In article <5312@hubcap.clemson.edu> wagner@june.cs.washington.edu (Bullwinkle J. Moose) writes:

>While it's true that running parallel independent replications has a
>lot of appeal, there are some mitigating considerations.  The first and
>most obvious of these is that beyond a certain point, the marginal
>effect on confidence interval width of increasing the number of
>replications becomes insignificant.

This can not be literally true. The accuracy will be roughly inversely 
proportional to the square root of the number of replications, no matter
how many replications there are.  If you quadruple the number of
replications, you should always get double the accuracy (except for
init. bias).

Perhaps you meant that after a certain point, any further decrease in
CI width are of marginal value to the USER?
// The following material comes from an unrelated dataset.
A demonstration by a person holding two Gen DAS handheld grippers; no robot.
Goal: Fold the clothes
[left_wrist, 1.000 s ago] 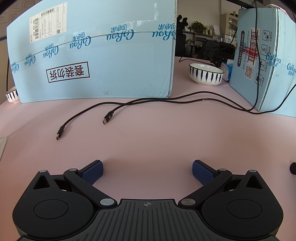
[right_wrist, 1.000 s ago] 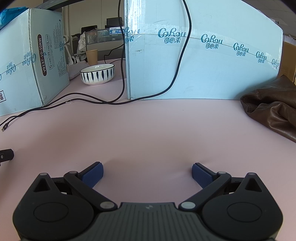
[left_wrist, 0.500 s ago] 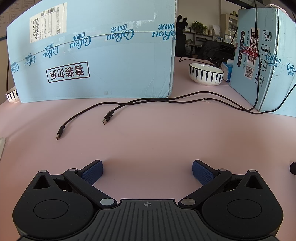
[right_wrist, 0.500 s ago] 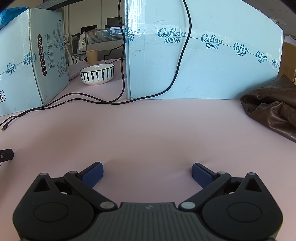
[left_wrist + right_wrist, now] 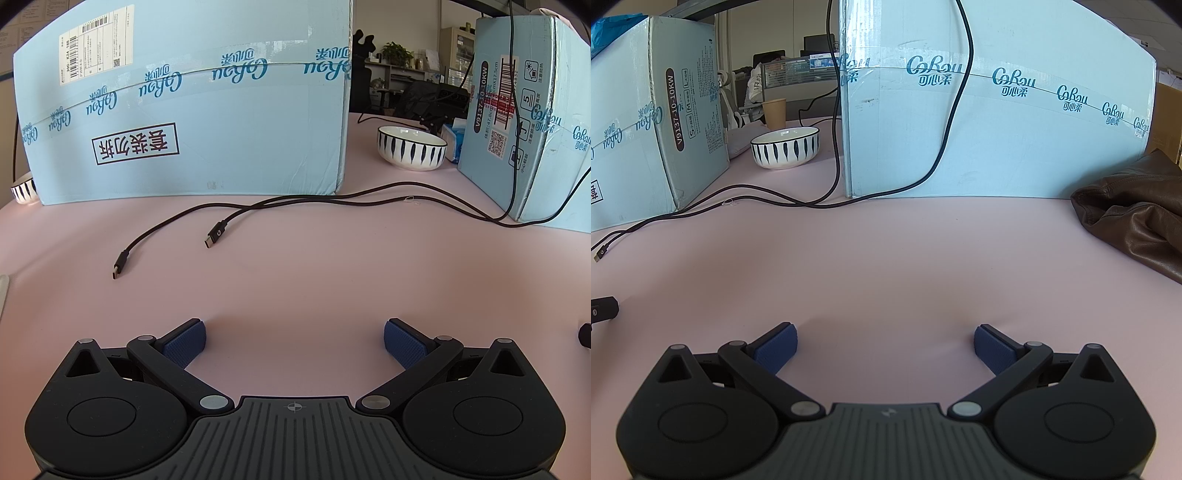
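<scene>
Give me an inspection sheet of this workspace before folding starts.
Surface: pale pink tabletop, bare in the middle.
Job's things: crumpled brown leather jacket at the right edge, unfolded.
Clutter: two large light-blue cardboard boxes; white bowl with dark stripes; a second like it; brown paper cup.
Grippers: left gripper and right gripper open, empty.
Cables: two black USB cables lying loose.
Surroundings: office desks, chairs.
</scene>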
>Second, because of the presence of an initialization bias in any
>stochastic simulation, it is important to run each replication long
>enough to ensure that the confidence intervals that one obtains for
>some estimator actually contain the true value of what is being
>estimated.

Yes, as I recall, that was the theme of Heidelberger's paper.  But
it seems to me that it's not so simple.

For example, in typical applications, a number of runs will be made
of the same simulation program, with different parameters, e.g.
different arrival rates.  After doing the first run, the user has
a pretty good idea of the steady-state queue lengths, and can
initialize the other runs with nonempty queues of those approximate
sizes.  This should reduce the initialization bias quite substantially.

Or, better yet, in systems which have regeneration points and don't
have huge (in the notation from my posting yesterday, >> T/P)
regeneration cycle times, one can simply start each replicate at
the regeneration point  --  thus no initialization bias at all.
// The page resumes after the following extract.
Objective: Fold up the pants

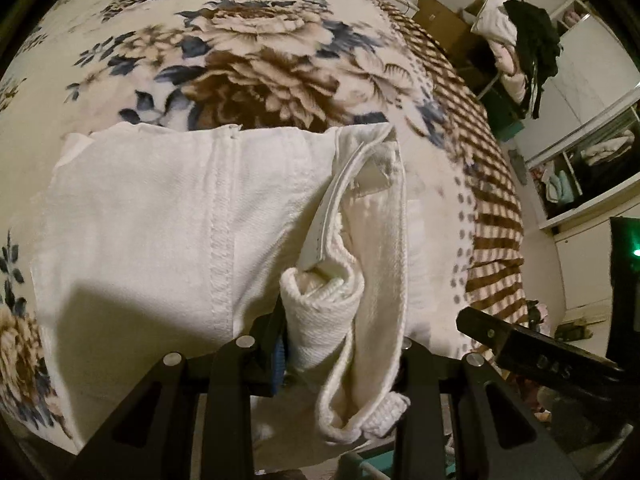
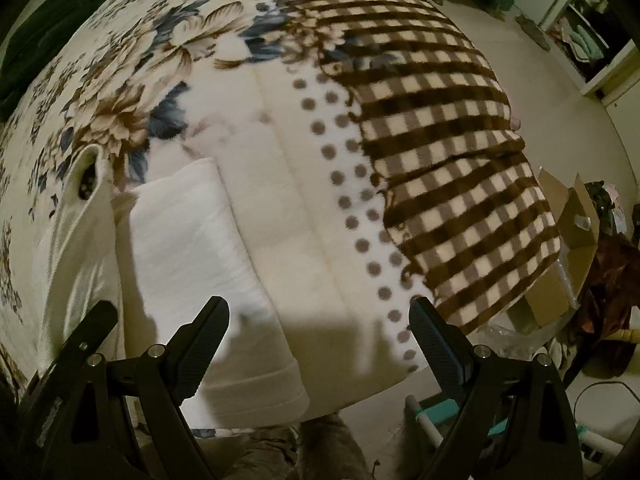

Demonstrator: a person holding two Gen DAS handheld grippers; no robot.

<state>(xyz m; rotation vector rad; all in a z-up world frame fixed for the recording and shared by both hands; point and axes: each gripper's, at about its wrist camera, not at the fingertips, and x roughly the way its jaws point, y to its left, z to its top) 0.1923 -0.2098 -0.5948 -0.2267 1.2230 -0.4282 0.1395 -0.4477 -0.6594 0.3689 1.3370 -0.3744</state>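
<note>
The white cotton pants (image 1: 168, 216) are showing plain white cloth with ribbed white seams. Beneath them, the cream plush blanket (image 1: 248, 48) is showing brown and beige flowers with dark blue leaves, grey dots (image 2: 352, 184) along one band, and a brown-and-cream checked border (image 2: 448, 152). The black tongs (image 2: 320, 344) are showing blue trim.

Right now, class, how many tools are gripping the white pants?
1. The left tool grips a bunched hem of the pants; the right tool hovers open above the blanket, holding nothing.

both wrist views look down closely, sharing the blanket (image 1: 248, 52).
</note>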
Of course, you do run into the problem you mentioned, i.e. the
problem of "waiting for the slowest one," which gave you your
P/log P figure.  However, analogous kinds of problem should plague
the task-partitioning approach too, e.g. as P increases, the
problem of idle time should get worse and worse.
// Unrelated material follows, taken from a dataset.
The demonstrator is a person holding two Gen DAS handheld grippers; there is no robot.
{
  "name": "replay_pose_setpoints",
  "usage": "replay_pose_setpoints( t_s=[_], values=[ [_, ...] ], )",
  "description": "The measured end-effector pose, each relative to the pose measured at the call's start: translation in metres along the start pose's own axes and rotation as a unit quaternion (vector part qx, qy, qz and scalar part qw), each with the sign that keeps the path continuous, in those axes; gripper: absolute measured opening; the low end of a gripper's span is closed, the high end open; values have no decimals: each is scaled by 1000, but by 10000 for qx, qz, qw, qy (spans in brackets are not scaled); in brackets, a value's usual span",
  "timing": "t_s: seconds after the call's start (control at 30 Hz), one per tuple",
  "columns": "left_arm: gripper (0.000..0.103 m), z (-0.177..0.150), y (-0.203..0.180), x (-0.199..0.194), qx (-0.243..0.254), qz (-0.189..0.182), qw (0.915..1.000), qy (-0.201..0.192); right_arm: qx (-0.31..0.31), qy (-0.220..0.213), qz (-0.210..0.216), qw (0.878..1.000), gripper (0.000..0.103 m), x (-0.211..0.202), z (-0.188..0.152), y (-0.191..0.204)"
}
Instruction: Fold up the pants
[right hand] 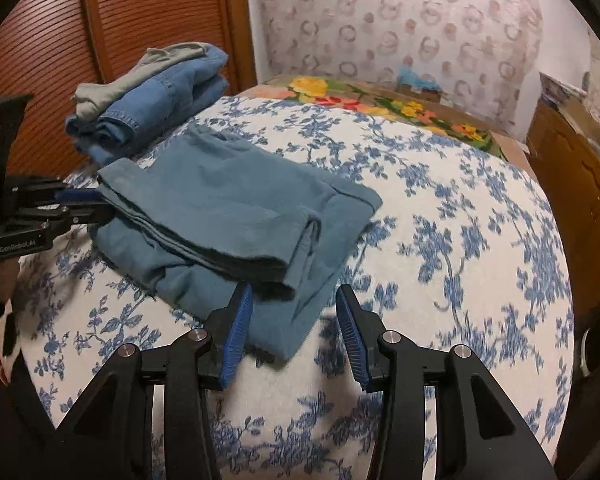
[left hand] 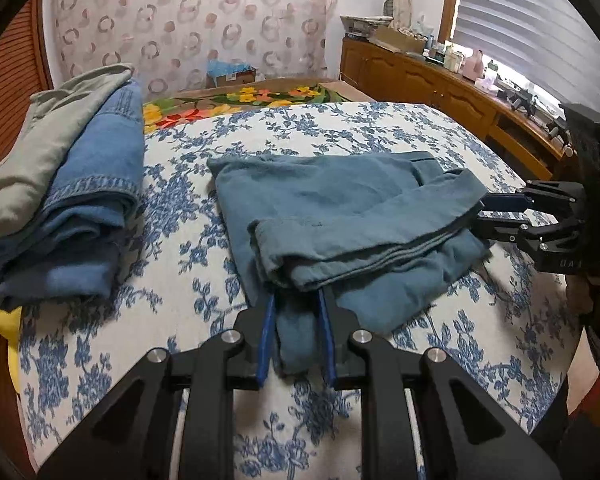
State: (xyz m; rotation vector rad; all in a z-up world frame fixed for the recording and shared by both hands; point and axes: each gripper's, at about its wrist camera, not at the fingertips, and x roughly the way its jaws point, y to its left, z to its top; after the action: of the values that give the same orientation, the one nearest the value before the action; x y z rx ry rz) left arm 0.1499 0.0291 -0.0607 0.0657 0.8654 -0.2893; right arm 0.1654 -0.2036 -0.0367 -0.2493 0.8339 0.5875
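Note:
Teal-blue pants [left hand: 340, 216] lie folded into a thick bundle on the bed, also in the right wrist view [right hand: 228, 216]. My left gripper [left hand: 296, 300] is shut on a wad of the pants' near edge between its blue pads; it shows at the left of the right wrist view [right hand: 88, 204], clamped on the bundle's corner. My right gripper [right hand: 296, 296] is open, its fingers either side of the pants' near corner, gripping nothing. In the left wrist view it [left hand: 484, 216] sits at the bundle's right edge.
The bed has a white cover with blue flowers [left hand: 340, 128]. A stack of folded jeans and a grey garment [left hand: 72, 184] lies at the bed's left, also in the right wrist view [right hand: 152, 96]. A wooden sideboard [left hand: 440, 80] stands right.

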Motion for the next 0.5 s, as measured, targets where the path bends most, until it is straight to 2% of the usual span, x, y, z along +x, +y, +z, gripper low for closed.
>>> replay_pose_setpoints(
  t_s=[0.3,0.4,0.5],
  values=[
    [18,20,4,16,52,-38,10000,63,-228,-41,142,9996,44,14,18,-3],
    [18,27,8,22,53,-58,9999,69,-203,12,531,9984,31,21,25,-8],
    [18,33,11,26,77,-99,9999,94,-197,-33,608,9980,16,26,34,-15]
  ],
)
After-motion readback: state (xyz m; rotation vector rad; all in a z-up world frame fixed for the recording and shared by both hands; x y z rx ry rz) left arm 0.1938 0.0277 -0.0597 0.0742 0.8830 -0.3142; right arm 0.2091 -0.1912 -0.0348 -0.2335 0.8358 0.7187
The task-partitioning approach also has a scaling problem.  For
a fixed application, say a 10-server queue, there will be a very
small limit on the usable value of P.  After a certain point,
you just can't find anything for the processors to do.  On the
other hand, the replicates approach has this too, i.e. for a
fixed problem, a large value of P exacerbates either the
initialization bias problem or the "wait for the slowest one
problem."

So I don't think that either approach is a clear win.  But the
replicates approach certainly is much simpler.

>Finally, a pragmatic consideration against running multiple independent
>replications in parallel is that some simulations have enormous memory
>requirements,

In most simulations of queueing systems in practice, memory should not
be a problem.  The length of the event list should be on the order of 
magnitude of the number of servers, which is generally not large.

   Norm